“ ILIMLI İSLAM OYUNU “

ABD aslında uzun zamandır gizli bir çalışma ile inşa etmeye çalıştığı “ılımlı İslam” çabalarında sona gelmiş durumda. Hatta bu durumu bir ağ haline de getirdi diyebiliriz. Bu ılımlı Müslümanları desteklemek ABD’nin bölge üzerinde yeni planı için hayati önemde. ABD bu yolla kendisinin ve müttefiklerinin en verimli şekilde sözde “demokrasiyi” ihraç ettiği aldatmacasını dünya nezdinde savunmaya devam edecek. İyi geçindiğini göstereceği bölge ülkeleri sayesinde saldırgan davrandığı durumlarda tavrına meşruiyet kazandıracak.

11 Eylül sonrası “İslami Terör” tanımını literatüre sokmayı ne yazık ki başaran ABD, birçok İslam ülkesi üzerinde bu yolla baskı kurarak değişimlere zorlama bir yol açmaya başladı. Bunun sonucu olarak tüm dünyada Müslümanlar ciddi şekilde birbirinden farklılaşmaya başladı. Bu farklılık temel olarak aslında geçmişten bu yana coğrafyaya bakmaksızın tüm Müslümanların ortak tavır sergilediği konulara kadar indirgenmiş durumda. İnsan hakları kavramlarından hukuksal yorumlara hatta yaşam biçimlerinin irdelenmesine kadar çeşitli konularda farklı görüşler cüretkarca ortaya atılmaya ve tartışmaya açılmaya başlandı. 

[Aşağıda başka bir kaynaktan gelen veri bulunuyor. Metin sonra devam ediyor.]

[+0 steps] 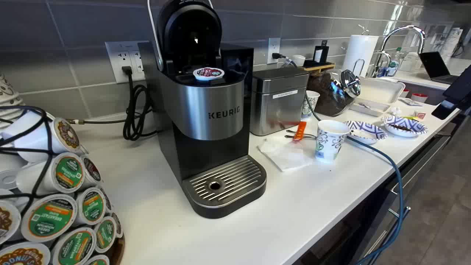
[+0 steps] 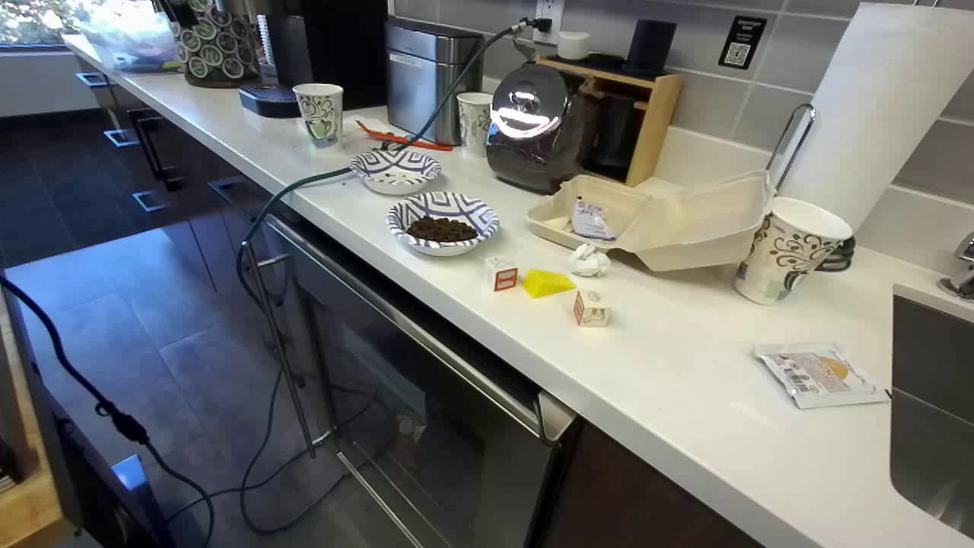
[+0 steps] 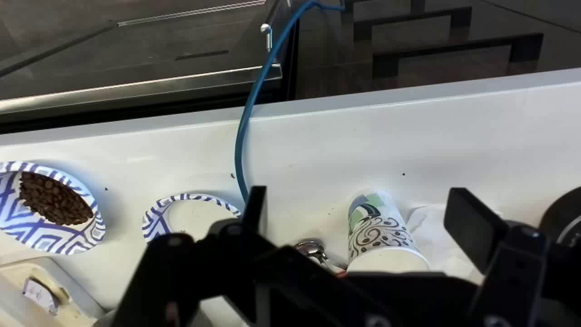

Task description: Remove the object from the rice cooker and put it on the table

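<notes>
No rice cooker shows. A Keurig coffee maker point(image 1: 209, 110) stands on the white counter point(image 1: 154, 221) with its lid raised. A white coffee pod point(image 1: 208, 73) with a red label sits at the top of it, under the raised lid. In an exterior view the coffee maker point(image 2: 338, 53) is cut off by the top edge and the pod is out of view. My gripper point(image 3: 361, 211) is open and empty in the wrist view, its fingers apart above the counter. A patterned paper cup point(image 3: 379, 231) stands below, between the fingers in the picture, with no contact visible.
A rack of pods point(image 1: 55, 191) stands left of the coffee maker and a steel canister point(image 1: 279, 103) right of it. Paper bowls point(image 2: 443, 224), a blue cable point(image 3: 254, 95), an open carton point(image 2: 677, 228), blocks point(image 2: 502, 274) and a sink point(image 2: 932, 396) lie along the counter.
</notes>
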Tool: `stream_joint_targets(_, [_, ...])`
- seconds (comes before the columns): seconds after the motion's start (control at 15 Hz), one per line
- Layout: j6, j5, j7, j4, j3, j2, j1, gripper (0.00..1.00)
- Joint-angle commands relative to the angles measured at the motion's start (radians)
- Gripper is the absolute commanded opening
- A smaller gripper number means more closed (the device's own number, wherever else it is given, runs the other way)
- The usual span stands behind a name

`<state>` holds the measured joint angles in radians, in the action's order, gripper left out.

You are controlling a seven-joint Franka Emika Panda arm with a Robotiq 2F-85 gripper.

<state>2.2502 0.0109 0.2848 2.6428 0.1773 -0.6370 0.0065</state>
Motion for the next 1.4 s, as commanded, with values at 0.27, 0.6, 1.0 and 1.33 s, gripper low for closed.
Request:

“Ilımlı İslam” başlığı ile batının bazı değer(siz)leri Müslüman toplumlarda normalleştirilmeye başlandı. Aynı zamanda yorumlardan kaynaklanan ayrılıkları da besledi, körükledi… Geldiğimiz noktada ne yazık ki;  bazı “ılımlı Müslümanlar”, Batı’daki çoğu değerlerinin evrensel olduğu ve bu değerlerin belli bir kültürel ve dini bağlama şartlanmamış olduğu görüşünde. Ve bu ön şartlanma gittikçe yayılır bir hal almış durumda.

Gelinen noktada dayatılan temel argüman şudur diyebiliriz. Ilımlı Müslümanlığa evrilen yöneticiler ve bu mantaliteyi kabul etme noktasına gelen “kobay toplumlar” bir grubun kendisini seçimin tarafı yapmasının demokrat olarak kabul edilemeyeceği inancına sürükleniyorlar. Özgürlük kavramını burada da farklı tanımlayarak kişisel özgürlüklerin içerisine batının sözde özgürlüklerini de alma gayretine düşüyorlar. Bugüne kadar İslam toplumlarında düşünülmesi dahi mümkün olmayan bazı ahlaksızlıklar tartışılabilir başlığı altında toplumlara normal gibi gösterilebiliyor. Cinsel eğilimlerin serbestliği, islam ve şer-i hukukun sünnete mugayir yorumlanması vs…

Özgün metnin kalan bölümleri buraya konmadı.